RSP is investigating that property. Every quarter, each of the 500 companies is reset to a weight of 0.2%, regardless of size. That has serious consequences.
For one, the sector’s exposure is changing dramatically. Tech is down from about 33% in the S&P 500 average to about 14% in the RSP. In contrast, industrials increase from about 8.5% to about 15.4%.
Concentration also drops significantly. According to ETF Central, the top 15 holdings in the S&P 500 account for about 42% of the index. For RSP, that number drops to 4.5%.
So far in 2026, that broad exposure has helped. As high valuations in mega-cap technology have come under pressure, RSP has held up better thanks to its diversification.
But there is a trade-off. The quarter balance limits how much the winners can run. Over the long term, when a small number of stocks tend to drive most of the market’s returns, that can lead to poor performance. Historically, this has always been the case.

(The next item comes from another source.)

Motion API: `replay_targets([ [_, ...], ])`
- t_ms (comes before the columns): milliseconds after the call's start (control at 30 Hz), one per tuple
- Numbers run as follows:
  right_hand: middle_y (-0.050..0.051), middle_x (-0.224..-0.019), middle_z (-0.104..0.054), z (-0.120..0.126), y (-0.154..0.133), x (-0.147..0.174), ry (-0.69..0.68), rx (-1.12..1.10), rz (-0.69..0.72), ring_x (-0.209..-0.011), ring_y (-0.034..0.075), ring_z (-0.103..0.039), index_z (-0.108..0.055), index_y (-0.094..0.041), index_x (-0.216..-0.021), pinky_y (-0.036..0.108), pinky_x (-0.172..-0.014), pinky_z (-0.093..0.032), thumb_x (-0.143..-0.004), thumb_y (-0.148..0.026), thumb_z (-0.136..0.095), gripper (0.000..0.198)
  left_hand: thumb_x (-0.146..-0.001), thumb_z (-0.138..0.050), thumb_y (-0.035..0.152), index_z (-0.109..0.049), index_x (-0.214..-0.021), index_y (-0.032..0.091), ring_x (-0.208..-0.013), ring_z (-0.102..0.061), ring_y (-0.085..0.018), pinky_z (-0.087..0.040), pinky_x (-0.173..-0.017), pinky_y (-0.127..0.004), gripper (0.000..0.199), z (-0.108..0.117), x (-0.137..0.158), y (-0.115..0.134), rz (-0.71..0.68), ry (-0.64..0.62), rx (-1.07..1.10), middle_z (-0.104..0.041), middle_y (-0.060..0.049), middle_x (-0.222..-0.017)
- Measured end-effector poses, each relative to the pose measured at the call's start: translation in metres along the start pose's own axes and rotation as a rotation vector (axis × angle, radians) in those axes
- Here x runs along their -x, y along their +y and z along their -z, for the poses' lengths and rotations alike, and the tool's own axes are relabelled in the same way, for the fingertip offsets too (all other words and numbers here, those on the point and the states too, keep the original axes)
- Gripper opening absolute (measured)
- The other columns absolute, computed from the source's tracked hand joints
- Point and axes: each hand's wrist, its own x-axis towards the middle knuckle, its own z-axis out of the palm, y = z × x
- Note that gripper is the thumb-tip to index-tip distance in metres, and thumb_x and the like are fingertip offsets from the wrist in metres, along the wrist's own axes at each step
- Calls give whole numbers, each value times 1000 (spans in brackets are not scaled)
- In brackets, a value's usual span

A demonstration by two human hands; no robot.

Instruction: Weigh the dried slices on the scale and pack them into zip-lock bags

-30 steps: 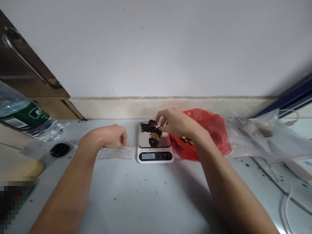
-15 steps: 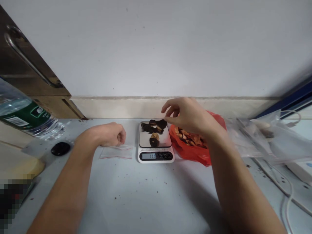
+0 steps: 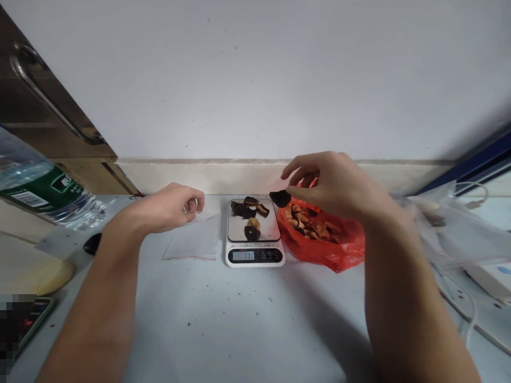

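Note:
My right hand [image 3: 325,183] pinches a dark dried slice [image 3: 280,198] between thumb and fingers. It hovers just off the right back corner of a white kitchen scale [image 3: 239,234]. Several dark, curled dried pieces [image 3: 244,208] lie on the scale's plate, with a paler-topped piece [image 3: 252,230] nearer the display [image 3: 243,256]. Under my right hand, an open red plastic bag [image 3: 347,252] holds many brownish dried slices [image 3: 309,221]. My left hand [image 3: 170,207] is curled, its fingertips closed at the upper edge of a clear zip bag [image 3: 194,242] lying left of the scale.
A large water bottle [image 3: 51,186] stands at the left, with a black object [image 3: 92,243] beside it and a phone [image 3: 38,319] nearer me. Clear plastic bags [image 3: 467,223], a white cable [image 3: 473,319] and a white box [image 3: 491,279] lie right. A wall rises behind.
My right hand has lifted the dark slice off the scale plate and moved right. My left hand has moved slightly back and left, and the zip bag now lies more spread out.

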Motion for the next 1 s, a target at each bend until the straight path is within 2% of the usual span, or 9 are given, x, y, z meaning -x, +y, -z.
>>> replay_targets([
  [133,3,-77,-72,2,2,2,10,9,-3,-73,20,-68,-78,-22,-94,29,-65,-50,-77,-3,-62,30,-76,-55,25,-59,-79,21,-76,-61,-20,-43,-63,-28,6,2,3,2,-38,111,25,-68,-6,-91],
  [333,2,-74,-71,8,8,6,-6,55,24,-68,18,-67,-77,-24,-96,29,-64,-52,-77,-7,-65,27,-79,-54,23,-58,-78,20,-78,-60,-18,-39,-65,-27,5,4,3,4,-95,280,-26,-66,-4,-84],
  [500,1,-77,-73,6,9,6,-31,50,30,-70,18,-68,-78,-23,-97,28,-67,-52,-77,-7,-64,29,-79,-54,24,-59,-78,20,-76,-58,-18,-38,-65,-28,6,2,3,6,-147,358,-35,-66,-3,-84],
  [767,-1,-78,-76,-15,5,-2,-119,3,86,-70,14,-68,-75,-20,-93,23,-61,-48,-78,-4,-63,26,-78,-55,20,-56,-75,21,-72,-57,-17,-38,-62,-28,3,-2,0,8,-135,234,-40,-65,-2,-82],
  [1000,4,-87,-78,-42,3,-16,-272,-4,89,-74,15,-69,-75,-20,-97,22,-60,-47,-85,-2,-61,26,-77,-56,16,-53,-74,22,-64,-49,-15,-34,-58,-27,8,-2,2,17,-67,163,-14,-62,0,-78],
])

Cost also matters. RSP charges an average fee of 0.20%. That’s about $20 a year on a $10,000 investment, which is still reasonable, but much higher than competing S&P 500 ETFs that charge as little as 0.02% to 0.03%.
Many investors try to gain exposure to nuclear energy by focusing only on uranium miners. That approach has its limits.
The universe of uranium miners is very small, usually concentrated in a few companies based in Canada, Australia, and choosing emerging markets like Kazakhstan. These businesses are highly cyclical and, in some cases, politically vulnerable such as nationalization or land expropriation.
NLR on the other hand, is not limited to catching miners. It also includes utilities and industrial companies involved in the construction, maintenance and operation of nuclear power plants, as well as nuclear power generation companies.
That diversity helps reduce reliance on any part of the nuclear energy value chain. The portfolio is still concentrated in 29 holdings, but it is heavier than a pure uranium miner ETF.
Like most themed ETFs, there are fees. NLR charges an average expense ratio of 0.56%, which is on the high side. That makes it more suitable as a target share rather than a long-term staple for most investors.
While the RSP and NLR still have some overlap with the S&P 500, the VXUS takes you to a completely different place.
It provides exposure to over 8,000 market-weighted stocks across developed and emerging markets. That means countries like Japan, the UK, and Canada on one side, and China, Taiwan, and India on the other.
If your portfolio is focused entirely on the US, you only hold about 60% of the global equity market. VXUS fills the rest. It’s also a natural complement to the S&P 500 ETF, helping to balance your portfolio during periods when US stocks are underperforming.
History provides a clear example. From 1999 to 2009, often referred to as the “lost decade,” US stocks struggled due to the dot-com crash and the global financial crisis, while international markets fared better.
Adding VXUS doesn’t guarantee outperformance, but it does reduce reliance on a single country’s stock market.
You might think that retirement is all about picking the best stocks or ETFs and saving as much as possible, but you’d be wrong. After the new retirement income report was released, wealthy Americans are rethinking their plans and realizing that even modest portfolios can be serious money machines.
Many have even learned that they can retire before than expected.